No picture belongs in the copy. Repeat each line below exactly.

=== Input data ===

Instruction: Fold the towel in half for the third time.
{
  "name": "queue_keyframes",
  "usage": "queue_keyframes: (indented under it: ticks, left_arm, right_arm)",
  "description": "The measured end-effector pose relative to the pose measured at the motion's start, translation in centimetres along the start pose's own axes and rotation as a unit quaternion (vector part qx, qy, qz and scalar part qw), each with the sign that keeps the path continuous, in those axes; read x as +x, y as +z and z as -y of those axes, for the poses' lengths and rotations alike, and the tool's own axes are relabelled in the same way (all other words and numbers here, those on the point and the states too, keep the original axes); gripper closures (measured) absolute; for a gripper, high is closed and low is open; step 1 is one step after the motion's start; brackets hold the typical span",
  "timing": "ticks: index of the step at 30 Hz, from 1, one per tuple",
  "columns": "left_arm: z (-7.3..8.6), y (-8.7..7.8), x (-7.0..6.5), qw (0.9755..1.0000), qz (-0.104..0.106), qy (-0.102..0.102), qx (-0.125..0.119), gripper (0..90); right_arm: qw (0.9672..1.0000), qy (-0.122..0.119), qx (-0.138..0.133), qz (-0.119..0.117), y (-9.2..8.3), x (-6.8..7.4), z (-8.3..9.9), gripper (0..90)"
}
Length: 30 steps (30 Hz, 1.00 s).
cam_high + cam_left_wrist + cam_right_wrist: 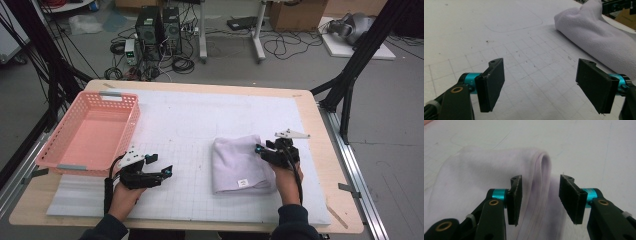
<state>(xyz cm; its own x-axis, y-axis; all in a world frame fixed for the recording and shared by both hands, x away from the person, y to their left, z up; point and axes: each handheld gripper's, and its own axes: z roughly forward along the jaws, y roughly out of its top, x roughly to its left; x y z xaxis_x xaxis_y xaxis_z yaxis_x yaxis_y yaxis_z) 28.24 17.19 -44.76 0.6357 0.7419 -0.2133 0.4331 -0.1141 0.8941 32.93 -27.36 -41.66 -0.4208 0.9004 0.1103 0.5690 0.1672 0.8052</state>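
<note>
Right tongs (540, 200) astride towel (486, 177) fold; basket (90, 130) overhead

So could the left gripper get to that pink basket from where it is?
Probably yes. The left gripper sits just beside the basket, its jaws open and empty, with only bare mat around it. It points away toward the towel, so the hand would have to turn.

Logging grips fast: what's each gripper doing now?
Left gripper: open, holding nothing.
Right gripper: open, jaws either side of the folded pale lilac cloth's raised fold, not pressing.
</note>
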Motion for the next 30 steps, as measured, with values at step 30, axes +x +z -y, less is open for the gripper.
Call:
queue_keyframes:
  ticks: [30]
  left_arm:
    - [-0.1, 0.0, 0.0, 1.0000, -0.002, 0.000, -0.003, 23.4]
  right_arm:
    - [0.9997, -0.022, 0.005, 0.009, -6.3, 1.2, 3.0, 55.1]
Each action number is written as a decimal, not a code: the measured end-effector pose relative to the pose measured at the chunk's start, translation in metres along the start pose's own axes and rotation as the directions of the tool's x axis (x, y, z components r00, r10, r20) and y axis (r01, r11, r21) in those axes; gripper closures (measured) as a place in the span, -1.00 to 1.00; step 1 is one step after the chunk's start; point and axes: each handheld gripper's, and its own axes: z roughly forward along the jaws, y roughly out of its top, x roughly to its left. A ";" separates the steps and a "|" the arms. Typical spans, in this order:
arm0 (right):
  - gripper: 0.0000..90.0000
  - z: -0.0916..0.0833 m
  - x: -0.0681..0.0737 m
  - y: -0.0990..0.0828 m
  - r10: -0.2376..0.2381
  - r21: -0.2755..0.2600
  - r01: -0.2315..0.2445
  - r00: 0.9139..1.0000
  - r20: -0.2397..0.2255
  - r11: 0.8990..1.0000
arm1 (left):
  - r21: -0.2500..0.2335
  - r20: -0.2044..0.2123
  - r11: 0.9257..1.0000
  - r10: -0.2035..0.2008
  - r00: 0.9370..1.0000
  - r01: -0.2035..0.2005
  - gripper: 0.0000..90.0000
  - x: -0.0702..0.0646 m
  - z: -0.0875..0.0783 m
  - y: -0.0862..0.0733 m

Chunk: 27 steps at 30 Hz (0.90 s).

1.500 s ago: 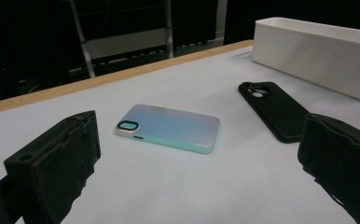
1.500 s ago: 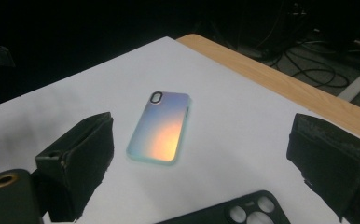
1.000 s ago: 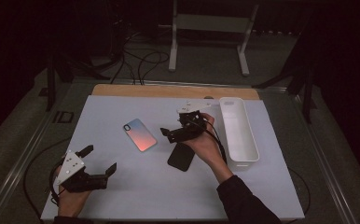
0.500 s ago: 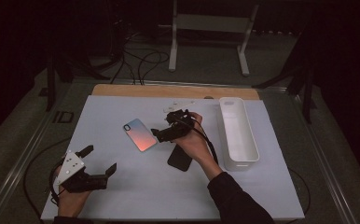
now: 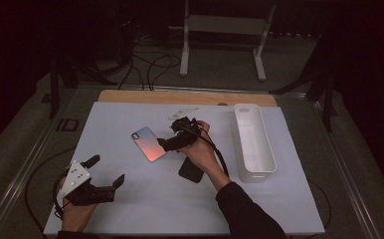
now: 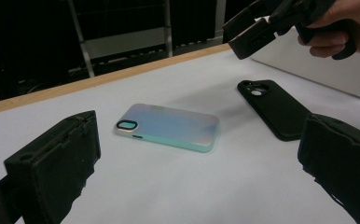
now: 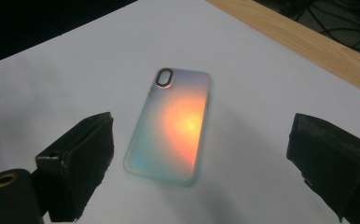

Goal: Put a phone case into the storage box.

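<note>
The right tongs (image 5: 166, 144), wide open and empty, hover over the iridescent plastic phone case (image 5: 148, 144) lying flat on the white desk (image 5: 145, 199); the grasp seems not yet made, and the left tongs (image 5: 105, 172) are open and idle

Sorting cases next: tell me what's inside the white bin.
The white bin looks empty in the high view: bare white floor, nothing visible. Its near inner wall is hidden by the rim.

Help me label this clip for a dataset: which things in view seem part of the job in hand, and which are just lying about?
Likely in play:
- iridescent phone case, flat between the open jaws of the right gripper
- white bin, perhaps the destination

Just lying about, it seems:
- black phone case, flat beside the iridescent one
- left gripper, open, holding nothing
- pale object near the table's far edge, too unclear to name
</note>
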 end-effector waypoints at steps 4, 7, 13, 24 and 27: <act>-0.83 0.003 0.001 0.000 -0.001 0.005 0.001 1.000 0.000 1.000 | 0.000 0.000 1.000 0.000 1.000 0.000 -1.00 0.000 0.000 0.000; -0.83 0.007 0.002 0.000 -0.001 0.013 0.001 1.000 -0.002 1.000 | -0.001 0.000 1.000 -0.001 1.000 0.001 -1.00 0.000 0.000 0.000; -0.83 0.014 0.004 -0.001 0.003 0.024 -0.003 1.000 -0.006 1.000 | 0.001 0.000 1.000 0.000 1.000 0.000 -1.00 0.000 0.000 0.000; -0.83 0.023 0.007 -0.003 0.012 0.040 -0.011 1.000 -0.015 0.999 | 0.001 -0.001 1.000 0.001 1.000 -0.001 -1.00 0.000 0.000 0.000; -0.83 0.028 0.008 -0.005 0.013 0.049 -0.012 1.000 -0.019 0.999 | 0.003 0.000 1.000 0.000 1.000 0.000 -1.00 0.000 0.000 0.000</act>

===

Exercise response
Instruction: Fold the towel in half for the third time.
{
  "name": "queue_keyframes",
  "usage": "queue_keyframes: (indented under it: ticks, left_arm, right_arm)",
  "description": "The measured end-effector pose relative to the pose measured at the motion's start, translation in centimetres along the start pose's own axes and rotation as a unit quaternion (vector part qx, qy, qz and scalar part qw), each with the sign that keeps the path continuous, in those axes; read x as +x, y as +z and z as -y of those axes, for the poses' lengths and rotations alike, and the tool's own axes are relabelled in the same way (all other words and numbers here, those on the point and the states too, keep the original axes); gripper closures (measured) absolute; for a gripper, high is closed and low is open; step 1 is one step after the motion's start; brackets hold the typical span",
  "timing": "ticks: index of the step at 30 Hz, from 1, one per tuple",
  "columns": "left_arm: z (-7.3..8.6), y (-8.7..7.8), x (-7.0..6.5), qw (0.9755..1.0000), qz (-0.104..0.106), qy (-0.102..0.102), qx (-0.125..0.119), gripper (0..90); right_arm: qw (0.9672..1.0000), qy (-0.122..0.119), qx (-0.138..0.133), qz (-0.119..0.117), y (-9.2..8.3), x (-6.8..7.4), z (-8.3..9.9), gripper (0..90)"
}
Length: 30 steps (30 Hz, 1.00 s).
cam_high + cam_left_wrist + cam_right_wrist: 
<state>(xyz cm; its own x-axis, y-axis; all in a world frame fixed for the recording and shared by both hands, x away from the person, y to their left, z up; point and axes: each handheld gripper's, and its own axes: z roughly forward along the jaws, y roughly out of its top, x roughly to its left; x y z xaxis_x xaxis_y xaxis_z yaxis_x yaxis_y yaxis_z) 28.24 17.19 -44.76 0.6357 0.7419 -0.2133 0.4331 -0.1141 0.8941 32.93 -27.36 -41.66 -0.4208 0.9004 0.1103 0.5690 0.1672 0.8052</state>
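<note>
Right tongs (540, 200) astride towel (486, 177) fold; basket (90, 130) overhead

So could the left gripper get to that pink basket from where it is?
Probably yes. The left gripper sits just beside the basket, its jaws open and empty, with only bare mat around it. It points away toward the towel, so the hand would have to turn.

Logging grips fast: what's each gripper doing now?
Left gripper: open, holding nothing.
Right gripper: open, jaws either side of the folded pale lilac cloth's raised fold, not pressing.
</note>
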Motion for the next 30 steps, as measured, with values at step 30, axes +x +z -y, less is open for the gripper.
Call:
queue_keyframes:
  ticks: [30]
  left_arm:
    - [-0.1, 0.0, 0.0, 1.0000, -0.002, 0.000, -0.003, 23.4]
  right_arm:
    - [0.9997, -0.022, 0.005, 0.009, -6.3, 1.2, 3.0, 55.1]
Each action number is written as a decimal, not a code: the measured end-effector pose relative to the pose measured at the chunk's start, translation in metres along the start pose's own axes and rotation as the directions of the tool's x axis (x, y, z components r00, r10, r20) and y axis (r01, r11, r21) in those axes; gripper closures (measured) as a place in the span, -1.00 to 1.00; step 1 is one step after the chunk's start; point and axes: each handheld gripper's, and its own axes: z roughly forward along the jaws, y roughly out of its top, x roughly to its left. A ";" separates the steps and a "|" the arms. Typical spans, in this order:
arm0 (right):
  - gripper: 0.0000..90.0000
  - z: -0.0916..0.0833 m
  - x: -0.0681..0.0737 m
  - y: -0.0990..0.0828 m
  - r10: -0.2376..0.2381
  - r21: -0.2755..0.2600
  - r01: -0.2315..0.2445
  - r00: 0.9139..1.0000
  - r20: -0.2397..0.2255
  - r11: 0.8990..1.0000
arm1 (left):
  - r21: -0.2500..0.2335
  - r20: -0.2044..0.2123
  - r11: 0.9257..1.0000
  - r10: -0.2035..0.2008
  - r00: 0.9370..1.0000
  - r01: -0.2035..0.2005
  - gripper: 0.0000..90.0000
  - x: -0.0702..0.0646 m
  - z: -0.0875..0.0783 m
  - y: -0.0862..0.0733 m

Chunk: 27 steps at 30 Hz (0.90 s).

1.500 s ago: 
1.500 s ago: 
1.000 s ago: 
0.500 s ago: 
now: 
now: 
now: 

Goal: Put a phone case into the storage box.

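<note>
The right tongs (image 5: 166, 144), wide open and empty, hover over the iridescent plastic phone case (image 5: 148, 144) lying flat on the white desk (image 5: 145, 199); the grasp seems not yet made, and the left tongs (image 5: 105, 172) are open and idle

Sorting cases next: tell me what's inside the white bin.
The white bin looks empty in the high view: bare white floor, nothing visible. Its near inner wall is hidden by the rim.

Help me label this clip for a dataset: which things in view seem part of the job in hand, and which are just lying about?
Likely in play:
- iridescent phone case, flat between the open jaws of the right gripper
- white bin, perhaps the destination

Just lying about, it seems:
- black phone case, flat beside the iridescent one
- left gripper, open, holding nothing
- pale object near the table's far edge, too unclear to name
</note>
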 end-effector waypoints at steps 4, 7, 13, 24 and 27: <act>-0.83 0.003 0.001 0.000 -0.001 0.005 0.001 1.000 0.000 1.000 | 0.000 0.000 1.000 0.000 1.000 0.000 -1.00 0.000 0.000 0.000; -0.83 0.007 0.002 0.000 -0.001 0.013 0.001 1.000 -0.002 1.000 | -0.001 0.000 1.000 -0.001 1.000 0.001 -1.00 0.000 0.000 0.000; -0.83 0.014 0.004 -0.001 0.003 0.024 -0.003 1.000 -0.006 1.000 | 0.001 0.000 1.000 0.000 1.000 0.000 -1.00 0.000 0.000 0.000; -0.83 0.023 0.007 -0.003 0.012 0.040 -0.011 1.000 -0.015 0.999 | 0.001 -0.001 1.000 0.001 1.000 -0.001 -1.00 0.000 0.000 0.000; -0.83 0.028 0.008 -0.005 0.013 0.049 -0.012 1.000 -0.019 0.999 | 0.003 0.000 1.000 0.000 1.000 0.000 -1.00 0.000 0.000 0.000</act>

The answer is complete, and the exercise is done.